Interesting question indeed.  Easy answer is that you should probably avoid such claiming lest you end up rolling the dice at the PTO and Fed. Cir. :)

In the apparatus case, it probably depends on how "configured to emit light at 450-495 nm" is interpreted.  One interp would be that the device emits light at 475 and also throughout the entire range of 450-495.  That's arguably narrowing since the device now has to emit more than just 475.  In a different interpretation where the device is capable of emitting any wavelength from 450-495, and it already emits 475, then it's probably not limiting because if it's capable of emitting light at 475, then it meets the range limitation inherently as the device in claim 1 emits light in that range already.

As to the hypothetical claim 22, I'm not sure either.  I'd probably subject it to a 112b to have you clarify what you mean by "emitting blue light." Does it emitting only 475 light meet the limitation or does it emit the entire range of 450-495?  Both would be valid interpretations and absent any further definition would not appraise the public of the metes and bounds of the application and all that.
The views expressed are my own and do not represent those of the USPTO. I am also not your lawyer nor providing legal advice.

dbmax

Quote from: still_learnin on 09-14-17 at 10:27 PMWouldn't that mean the apparatus must be able to emit the specific wavelength and the wider band?
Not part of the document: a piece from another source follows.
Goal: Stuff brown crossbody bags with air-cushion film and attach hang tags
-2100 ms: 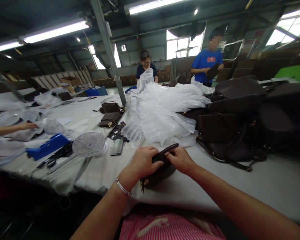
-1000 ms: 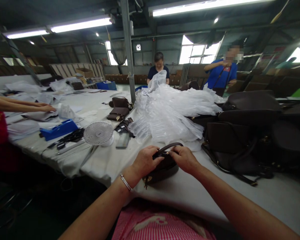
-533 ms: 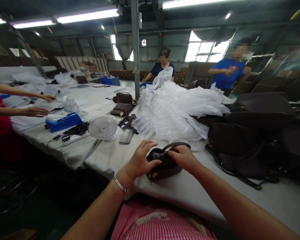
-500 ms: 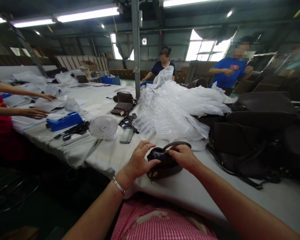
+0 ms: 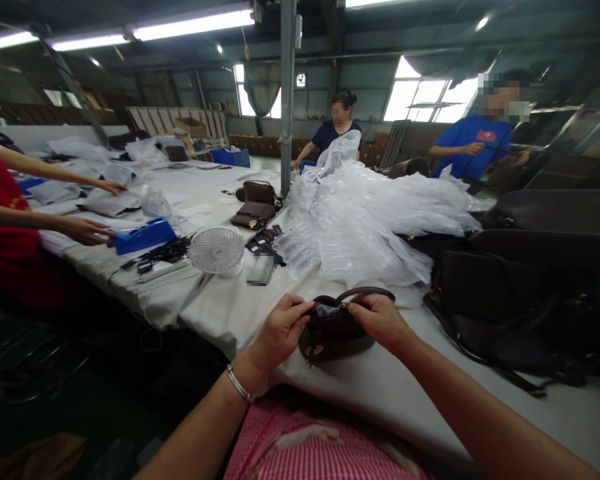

And if we interpret that way, the dependent is narrower, right?

Quote from: bluerogue on 09-15-17 at 01:25 AM
Interesting question indeed.  Easy answer is that you should probably avoid such claiming lest you end up rolling the dice at the .... Fed. Cir. :)

still_learnin,

Right. Clearly, a case of my typing faster than I could think, which adds even more weight to my concern.

Presuming that a more subtle (and true) redundancy than the one I attempted to illustrate survived to issue, is there any case where an independent claim has been so constructed during litigation as to be found indefinite by differentiation with a dependent claim?

I'm guessing that a such a result would be found to violate one of the "canons" of claim construction, but as bluerogue suggests, who wants to go to CAFC to find out?


NJ Patent1

"Under the Doctrine of Claim Differentiation, can Claim 20 in this example (or any better example you might have) lead to a finding that Claim 1 is indefinite?".  My best answer is maybe, but don't count on it.  It is my understanding that the "doctrine" is more of a "presumption".  In your hypo, claim 20 limits "blue" (= 450 to 950 nm) to one specific wavelength (475 nm) that is "inherent" in the limitation "blue".  Looks like a proper dependent claim to me.  As has been noted, a dependent claim that attempts to broaden the scope of the claim from which it depends is of improper and should have been objected to by the Examiner. 

dbmax

Quote from: NJ Patent1 on 09-15-17 at 09:56 PMIt is my understanding that the "doctrine" is more of a "presumption". 

Thanks NJ Patent1.

Found this in support.

Zircon v Stanley Black & Decker, Zircon Corp. v. Stanley Works, 713 F. Supp. 2d 881. 
citing Laitram Corp. v. Rexnord, Inc., 939 F.2d 1533, 1538 (Fed. Cir.  1991)  (quoting Autogiro  Co.  of  Am.  v.  United  States, 384 F.2d 391, 404 (Ct. Cl. 1967) ("Claim differentiation is a  guide,  not  a  rigid  rule.  If  a  claim  will  bear  only  one  interpretation, similarity will have to be tolerated.")).